Stretched spring and change in mass

[Mohammed Shoaib]

I came across with this question in my work.
A stretched spring has greater energy and therefore greater mass than an unstretched spring. What's the mass increase when you stretch a spring with 500N/m by 40cm?

My question is How mass can increase with stretching of the spring?
As per fundamental physics mass is conserved. I am confused. Kindly help.
Thanks in advance.

 

[Dale]

How mass can increase with stretching of the spring?

The relationship between energy, mass, and momentum is $m^2 c^2=E^2/c^2-p^2$

As per fundamental physics mass is conserved

Mass is only conserved for isolated systems. A spring cannot be stretched if it is isolated.

 

[Mohammed Shoaib]

Thanks for reply.
But sorry
I did not get that?

Why did you use relativistic energy momentum for a mass - spring mass system.

 

[haushofer]

Because you ask how mass increases if Energy increases . Newton cannot answer that question because mass and energy are separately conserved in classical mechanics .

 

[Dale]

Why did you use relativistic energy momentum

Because it is the only theory where this claim is true:

A stretched spring has greater energy and therefore greater mass than an unstretched spring.

If you did not intend to discuss relativity then you can simply neglect the whole idea as an insignificant relativistic effect.

 

[timmdeeg]

My question is How mass can increase with stretching of the spring?

By being stretched the spring gains potential energy, then according to $E=mc^2$ it's mass increases.

 

[Mohammed Shoaib]

How can we relate the factor c speed of light in the E=mc2 and say this equation explains the increase in mass of a stretched spring. kindly explain the role of c here.

 

[Ibix]

It's the unit conversion factor between mass and energy. You can set it to 1 by an appropriate choice of units if you like.

 

[Dale]

How can we relate the factor c speed of light in the E=mc2 and say this equation explains the increase in mass of a stretched spring. kindly explain the role of c here.

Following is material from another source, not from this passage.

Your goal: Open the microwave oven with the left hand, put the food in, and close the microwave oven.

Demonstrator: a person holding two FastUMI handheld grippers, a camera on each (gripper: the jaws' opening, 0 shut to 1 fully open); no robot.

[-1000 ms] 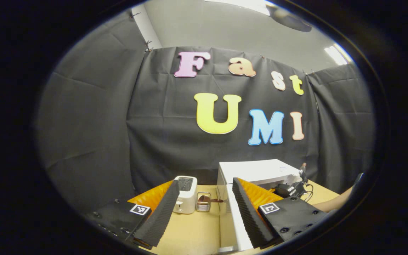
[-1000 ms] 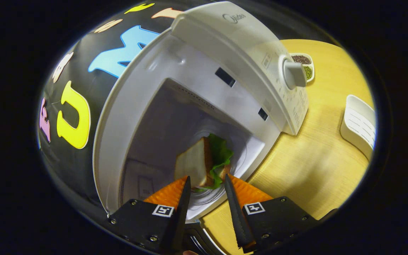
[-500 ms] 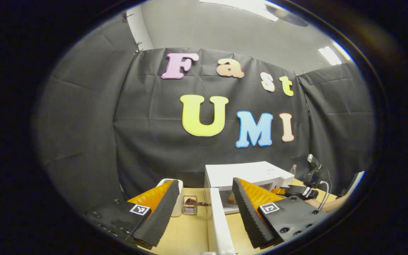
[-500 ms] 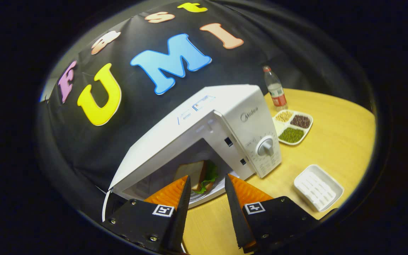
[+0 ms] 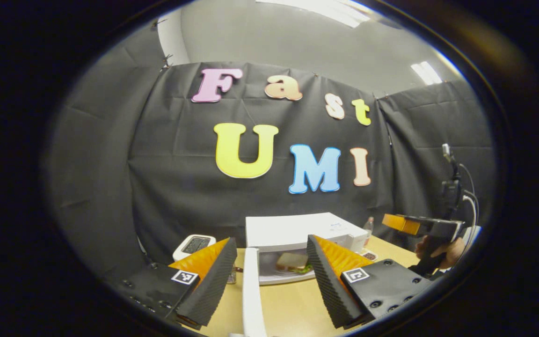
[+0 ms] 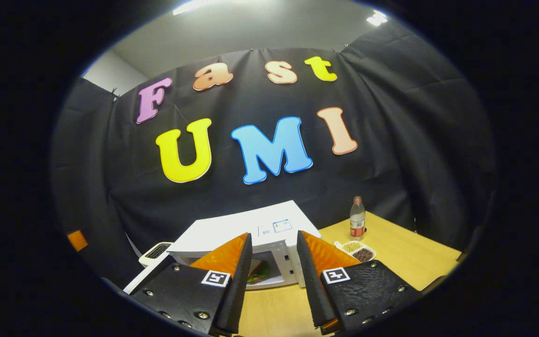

It is just a unit conversion factor. The SI unit system was started before relativity was understood, so whenever you are looking at relativistic quantities you will see factors of c used to convert SI units.

An analogy would be an ancient sailor measuring vertical distances in fathoms and horizontal distances in nautical miles. You would wind up with conversion factors any time you had a formula that includes both a horizontal distance and a vertical distance.

Similarly, energy and momentum are the timelike direction and the spacelike direction of the same thing. They could be measured in the same units, and when you do not then you get factors of c in the relationship $m^2 c^2 = E^2/c^2-p^2$

 

[Mister T]

How can we relate the factor c speed of light in the E=mc2 and say this equation explains the increase in mass of a stretched spring. kindly explain the role of c here.

Can you first show us that you know how to solve this problem?

What's the mass increase when you stretch a spring with [a spring constant of] 500 N/m by 40 cm?

That is, calculate the amount the energy in joules, and then convert it to a mass in kilograms. Once you do that it may become obvious to you why it's safe to ignore the contribution made to the spring's mass by stretching the spring.

It's really necessary that you first do this so that you'll have the context needed to understand our answer to your question.

 

[Mohammed Shoaib]

Potential energy U=1/2kx2 = 40J and m from e=mc2 gives m=4.44x10^-16kg.
Thanks for support.

 

[Mister T]

How can we relate the factor c speed of light in the E=mc2 and say this equation explains the increase in mass of a stretched spring. kindly explain the role of c here.

Your calculation shows that the mass increase is ridiculously small, several orders of magnitude smaller than the mass of an single electron.

The role of $c$ in $E=mc^2$ doesn't explain the increase in mass any more than the role of $k$ in $E=\frac{1}{2}kx^2$ explains the increase in energy. There are derivations you can study that will explain the validity of equations such as $E=\frac{1}{2}kx^2$ and $E=mc^2$, and it's ultimately up to people to verify by experiment that these equations are valid. All of that is done before they appear in textbooks and we are asked to learn them.

 

[Dale]

Your calculation shows that the mass increase is ridiculously small, several orders of magnitude smaller than the mass of an single electron.

It is more like the mass of a small bacterium. Still very small, but much larger than an electron or even a proton.

I agree with the remainder of your post.

 

[Mister T]

It is more like the mass of a small bacterium. Still very small, but much larger than an electron or even a proton.

I agree with the remainder of your post.

Oops! Of course you're right. It's several orders of magnitude LARGER than an electron's mass.